(Beginning of Data)

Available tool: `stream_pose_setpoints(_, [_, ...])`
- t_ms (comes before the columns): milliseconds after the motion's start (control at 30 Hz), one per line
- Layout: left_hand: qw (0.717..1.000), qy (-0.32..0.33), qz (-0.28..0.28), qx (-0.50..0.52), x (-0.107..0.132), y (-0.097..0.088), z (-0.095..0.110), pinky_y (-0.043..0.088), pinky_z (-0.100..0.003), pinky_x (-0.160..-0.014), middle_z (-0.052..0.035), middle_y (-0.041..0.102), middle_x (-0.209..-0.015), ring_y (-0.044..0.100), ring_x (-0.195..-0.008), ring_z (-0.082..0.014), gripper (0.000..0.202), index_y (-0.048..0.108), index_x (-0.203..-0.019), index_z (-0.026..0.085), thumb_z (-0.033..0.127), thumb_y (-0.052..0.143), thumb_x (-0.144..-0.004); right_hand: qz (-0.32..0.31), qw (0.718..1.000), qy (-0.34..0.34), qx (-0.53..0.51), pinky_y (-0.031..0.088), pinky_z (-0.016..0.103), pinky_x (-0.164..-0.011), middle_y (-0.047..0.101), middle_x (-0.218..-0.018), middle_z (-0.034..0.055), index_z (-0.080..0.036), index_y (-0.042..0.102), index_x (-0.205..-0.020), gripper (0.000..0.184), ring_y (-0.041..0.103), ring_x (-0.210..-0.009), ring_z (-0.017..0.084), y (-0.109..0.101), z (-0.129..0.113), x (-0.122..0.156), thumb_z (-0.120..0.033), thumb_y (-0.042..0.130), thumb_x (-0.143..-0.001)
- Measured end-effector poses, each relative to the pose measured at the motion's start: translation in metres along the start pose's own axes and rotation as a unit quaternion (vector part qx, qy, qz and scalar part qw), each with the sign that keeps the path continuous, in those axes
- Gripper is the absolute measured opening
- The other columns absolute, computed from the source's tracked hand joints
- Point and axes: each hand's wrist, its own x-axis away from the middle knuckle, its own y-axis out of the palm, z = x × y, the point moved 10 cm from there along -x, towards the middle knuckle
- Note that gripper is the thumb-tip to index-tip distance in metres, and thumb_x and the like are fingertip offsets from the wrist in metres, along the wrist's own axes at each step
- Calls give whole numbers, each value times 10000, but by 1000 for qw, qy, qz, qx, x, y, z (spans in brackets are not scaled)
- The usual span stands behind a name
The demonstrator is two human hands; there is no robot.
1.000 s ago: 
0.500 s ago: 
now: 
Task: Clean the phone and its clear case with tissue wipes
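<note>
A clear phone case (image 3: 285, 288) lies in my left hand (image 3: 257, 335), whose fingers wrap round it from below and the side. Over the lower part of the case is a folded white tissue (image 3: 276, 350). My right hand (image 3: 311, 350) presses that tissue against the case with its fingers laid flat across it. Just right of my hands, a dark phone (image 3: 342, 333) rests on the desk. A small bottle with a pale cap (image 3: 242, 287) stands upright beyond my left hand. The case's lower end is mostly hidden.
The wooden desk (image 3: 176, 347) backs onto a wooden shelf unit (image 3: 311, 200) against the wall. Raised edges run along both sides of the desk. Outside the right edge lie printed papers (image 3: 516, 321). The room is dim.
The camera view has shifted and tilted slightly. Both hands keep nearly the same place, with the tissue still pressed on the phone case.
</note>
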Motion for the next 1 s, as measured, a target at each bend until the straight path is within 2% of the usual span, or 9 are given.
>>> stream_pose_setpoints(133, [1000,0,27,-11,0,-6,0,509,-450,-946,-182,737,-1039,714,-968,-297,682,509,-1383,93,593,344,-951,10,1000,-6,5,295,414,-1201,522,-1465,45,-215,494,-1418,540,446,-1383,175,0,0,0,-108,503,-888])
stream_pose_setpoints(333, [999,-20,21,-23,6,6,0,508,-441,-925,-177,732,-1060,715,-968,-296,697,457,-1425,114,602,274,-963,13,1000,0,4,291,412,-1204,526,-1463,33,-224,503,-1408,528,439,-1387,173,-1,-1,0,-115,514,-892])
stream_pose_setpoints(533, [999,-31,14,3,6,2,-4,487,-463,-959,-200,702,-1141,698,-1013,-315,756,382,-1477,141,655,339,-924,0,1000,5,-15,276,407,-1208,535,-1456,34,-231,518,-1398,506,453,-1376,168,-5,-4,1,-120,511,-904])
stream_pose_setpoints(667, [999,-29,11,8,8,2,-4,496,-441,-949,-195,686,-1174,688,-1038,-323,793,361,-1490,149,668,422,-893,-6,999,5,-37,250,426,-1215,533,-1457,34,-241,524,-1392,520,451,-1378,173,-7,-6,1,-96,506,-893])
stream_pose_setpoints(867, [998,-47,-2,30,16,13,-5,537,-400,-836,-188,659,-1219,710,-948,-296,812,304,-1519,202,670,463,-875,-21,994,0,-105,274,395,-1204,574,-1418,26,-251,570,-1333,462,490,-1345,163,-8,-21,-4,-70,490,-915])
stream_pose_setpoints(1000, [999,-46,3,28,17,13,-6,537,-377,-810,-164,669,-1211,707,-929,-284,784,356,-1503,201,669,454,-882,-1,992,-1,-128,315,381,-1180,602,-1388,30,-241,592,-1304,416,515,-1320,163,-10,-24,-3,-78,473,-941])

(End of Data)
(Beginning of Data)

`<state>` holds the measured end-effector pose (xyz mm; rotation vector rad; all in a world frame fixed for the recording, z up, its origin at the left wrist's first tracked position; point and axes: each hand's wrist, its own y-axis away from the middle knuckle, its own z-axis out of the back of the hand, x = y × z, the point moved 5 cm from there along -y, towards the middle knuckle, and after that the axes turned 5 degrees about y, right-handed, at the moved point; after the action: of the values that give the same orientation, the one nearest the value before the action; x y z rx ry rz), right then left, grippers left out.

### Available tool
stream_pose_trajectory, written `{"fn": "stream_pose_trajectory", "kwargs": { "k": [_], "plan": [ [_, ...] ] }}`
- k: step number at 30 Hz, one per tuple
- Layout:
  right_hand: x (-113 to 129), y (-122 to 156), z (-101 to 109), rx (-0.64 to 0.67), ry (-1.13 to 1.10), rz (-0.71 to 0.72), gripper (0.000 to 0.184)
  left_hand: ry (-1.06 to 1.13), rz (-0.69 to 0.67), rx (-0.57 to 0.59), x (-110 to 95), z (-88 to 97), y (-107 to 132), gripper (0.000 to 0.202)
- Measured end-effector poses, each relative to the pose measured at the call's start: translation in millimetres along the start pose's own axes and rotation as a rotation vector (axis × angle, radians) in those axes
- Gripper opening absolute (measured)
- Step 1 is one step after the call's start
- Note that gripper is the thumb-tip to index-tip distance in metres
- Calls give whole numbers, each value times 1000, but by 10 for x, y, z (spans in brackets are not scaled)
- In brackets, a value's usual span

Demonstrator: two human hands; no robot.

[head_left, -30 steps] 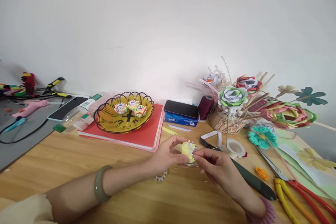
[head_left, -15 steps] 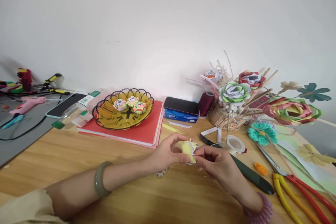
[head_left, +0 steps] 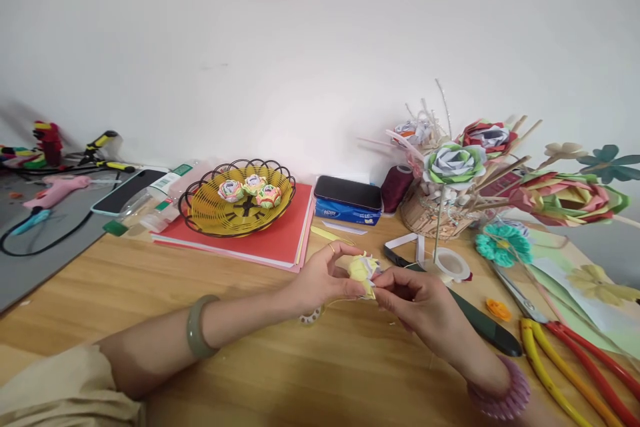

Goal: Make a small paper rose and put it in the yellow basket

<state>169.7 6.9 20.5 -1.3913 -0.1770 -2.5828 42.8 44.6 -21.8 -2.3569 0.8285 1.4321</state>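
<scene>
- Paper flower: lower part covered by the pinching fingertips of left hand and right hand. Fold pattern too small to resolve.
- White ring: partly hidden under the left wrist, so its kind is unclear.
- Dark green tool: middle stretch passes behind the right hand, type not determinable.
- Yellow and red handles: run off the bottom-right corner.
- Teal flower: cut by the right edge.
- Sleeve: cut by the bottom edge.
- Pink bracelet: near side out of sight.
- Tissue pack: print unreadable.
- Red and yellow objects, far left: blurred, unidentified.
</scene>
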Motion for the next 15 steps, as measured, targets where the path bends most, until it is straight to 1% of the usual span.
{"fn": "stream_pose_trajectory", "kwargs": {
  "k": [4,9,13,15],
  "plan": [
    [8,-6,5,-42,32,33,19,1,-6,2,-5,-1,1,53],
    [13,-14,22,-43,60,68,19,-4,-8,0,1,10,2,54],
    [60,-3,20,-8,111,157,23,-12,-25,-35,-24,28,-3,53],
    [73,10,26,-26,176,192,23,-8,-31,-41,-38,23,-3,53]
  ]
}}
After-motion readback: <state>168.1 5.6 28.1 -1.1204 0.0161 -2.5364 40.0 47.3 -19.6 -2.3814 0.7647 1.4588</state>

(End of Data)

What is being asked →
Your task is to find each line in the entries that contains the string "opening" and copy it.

Result of the task →
- Gripper is the absolute measured opening
- Gripper opening absolute (measured)

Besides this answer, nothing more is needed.